Diseased sow in the dry period with EM, characterized by red, raised skin areas on the neck and around the eyes and ears.

FIG. 6.

Diseased sow with depression, high fever (40–41.5°C), moderate breathing difficulties and eye and nasal discharge.

FIG. 7.

Diseased sow with high fever (40–41.5°C), and severe nasal discharge, accompanied with mucus and blood.

FIG. 8.

Diseased sow with depression, anorexia, high fever (40–41.5°C), and severe respiratory signs (breathing difficulties, eye and nasal discharge, accompanied with mucus and blood).

In addition, all inseminated gilts showed similar clinical signs, mainly after the first month of gestation, when they moved to the group housing room. Shortly after mixing them in the group housing system, 10–15% of inseminated sows and gilts returned to estrus (Table 3).

Table 3.

Reproductive Parameters of the Farm in 2014

	Months
Reproductive parameters	1	2	3	4	5	6	7	8	9	10	11	12
Farrowing rate (%)	72	68.7	71.4	73.8	74.9	78.1	77.3	67.4	76.3	85.0	92.5	94.2
Abortions (%)	1.9	2.2	2.4	2.1	2.0	1.8	1.6	1.5	1.1	0.5	0.4	0.2
Returns to estrus (%)	26.0	29.0	26.0	24.0	23.0	20.0	21.0	31.0	22.5	14.4	7.0	5.5
Failure to farrow (%)	0.1	0.1	0.2	0.1	0.1	0.1	0.1	0.1	0.1	0.1	0.1	0.1
Pigs born alive/litter	13.2	13.2	13.1	13.2	13.2	13.1	13.3	13.1	13.2	12.9	13.1	13.1
Pigs weaned/sow	10.7	10.9	10.8	10.8	10.9	11.0	11.1	11.1	11.2	11.4	11.6	11.8

Sampling and laboratory examinations

In May 2014, blood samples from seven diseased sows and nasal swabs from four diseased sows other than those that were blood sampled were collected. The sampled sows were at 30–45 days of gestation and ranged from parity 1 to 5. In addition, in August 2014, nasal samples from seven diseased sows were collected. Moreover, in May 2014, vaginal swabs were collected from the same four diseased sows from whom nasal samples were collected.

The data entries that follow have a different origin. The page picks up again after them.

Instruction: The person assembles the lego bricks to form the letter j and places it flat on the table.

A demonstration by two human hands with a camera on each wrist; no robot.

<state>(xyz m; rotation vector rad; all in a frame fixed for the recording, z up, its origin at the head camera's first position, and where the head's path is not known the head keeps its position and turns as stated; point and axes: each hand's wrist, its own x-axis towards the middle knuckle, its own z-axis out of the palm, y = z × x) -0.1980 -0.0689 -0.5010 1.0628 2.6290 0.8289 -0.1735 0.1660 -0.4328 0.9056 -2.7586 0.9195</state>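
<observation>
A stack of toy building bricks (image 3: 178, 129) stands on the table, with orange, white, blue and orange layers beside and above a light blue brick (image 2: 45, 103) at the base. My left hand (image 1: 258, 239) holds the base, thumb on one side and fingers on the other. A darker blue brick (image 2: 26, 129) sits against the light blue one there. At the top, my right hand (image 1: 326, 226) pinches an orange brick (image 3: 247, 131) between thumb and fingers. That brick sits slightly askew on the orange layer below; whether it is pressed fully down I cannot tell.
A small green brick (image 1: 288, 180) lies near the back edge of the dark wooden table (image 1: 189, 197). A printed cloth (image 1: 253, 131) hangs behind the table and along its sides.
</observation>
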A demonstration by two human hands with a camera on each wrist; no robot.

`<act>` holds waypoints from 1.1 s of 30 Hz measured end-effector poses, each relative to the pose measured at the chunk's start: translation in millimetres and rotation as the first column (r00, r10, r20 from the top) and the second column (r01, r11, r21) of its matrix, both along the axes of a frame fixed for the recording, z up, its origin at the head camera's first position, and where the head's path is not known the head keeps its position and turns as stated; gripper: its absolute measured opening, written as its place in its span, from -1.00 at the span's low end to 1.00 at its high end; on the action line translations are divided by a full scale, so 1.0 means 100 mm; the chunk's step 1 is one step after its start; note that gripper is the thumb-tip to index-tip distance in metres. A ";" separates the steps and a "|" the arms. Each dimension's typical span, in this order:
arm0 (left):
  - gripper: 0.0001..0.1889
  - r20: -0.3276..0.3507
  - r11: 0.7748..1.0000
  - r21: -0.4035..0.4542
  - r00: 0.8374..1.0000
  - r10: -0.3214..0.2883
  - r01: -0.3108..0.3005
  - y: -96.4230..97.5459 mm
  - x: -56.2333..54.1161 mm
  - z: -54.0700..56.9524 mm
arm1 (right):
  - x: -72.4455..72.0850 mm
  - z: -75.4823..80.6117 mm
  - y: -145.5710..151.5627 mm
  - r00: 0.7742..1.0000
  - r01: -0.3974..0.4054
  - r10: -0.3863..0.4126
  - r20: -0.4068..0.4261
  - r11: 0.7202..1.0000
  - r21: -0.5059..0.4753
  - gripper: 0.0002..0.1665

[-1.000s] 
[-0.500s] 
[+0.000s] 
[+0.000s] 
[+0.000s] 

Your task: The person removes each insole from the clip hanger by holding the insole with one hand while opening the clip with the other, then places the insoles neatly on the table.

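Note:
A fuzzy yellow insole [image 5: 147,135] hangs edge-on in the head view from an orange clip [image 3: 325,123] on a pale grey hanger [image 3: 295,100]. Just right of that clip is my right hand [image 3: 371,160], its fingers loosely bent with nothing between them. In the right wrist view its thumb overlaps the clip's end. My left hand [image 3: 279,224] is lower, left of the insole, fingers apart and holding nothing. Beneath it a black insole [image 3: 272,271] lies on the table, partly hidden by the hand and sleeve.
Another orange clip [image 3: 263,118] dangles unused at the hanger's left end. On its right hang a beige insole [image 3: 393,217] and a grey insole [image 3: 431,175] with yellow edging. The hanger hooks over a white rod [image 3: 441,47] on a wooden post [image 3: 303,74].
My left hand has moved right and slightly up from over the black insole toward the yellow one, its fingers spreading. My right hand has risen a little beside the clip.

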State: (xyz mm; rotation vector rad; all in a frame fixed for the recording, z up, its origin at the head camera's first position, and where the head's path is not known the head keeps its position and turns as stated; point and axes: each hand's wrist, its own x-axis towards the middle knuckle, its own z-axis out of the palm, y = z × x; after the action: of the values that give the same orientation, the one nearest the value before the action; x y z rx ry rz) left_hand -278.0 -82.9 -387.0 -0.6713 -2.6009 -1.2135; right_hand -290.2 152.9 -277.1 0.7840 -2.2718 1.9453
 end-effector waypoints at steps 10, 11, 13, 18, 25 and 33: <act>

Serum blood samples were examined by (a) quantitative PCR (qPCR) for PRRSV (European PRRSV type 1—PRRSV EU—and American PRRSV type 2— PRRSV US) and for PCV2; and (b) enzyme-linked immunosorbent assay for Actinobacillus pleuropneumoniae (App) antibodies (Abs), Erysipelothrix rhusiopathiae (Ery) Abs, PRRSV Abs, Aujeszky gE Abs (positive: field virus infected—antibodies against ADV gE), African Swine Fever Virus (ASFV) Abs, classical swine fever virus (CSFV) Abs, and Leptospira spp. Abs (L. Pomona, L. tarassovi, L. canicola, L. grippotyphosa, and L. Bratislava).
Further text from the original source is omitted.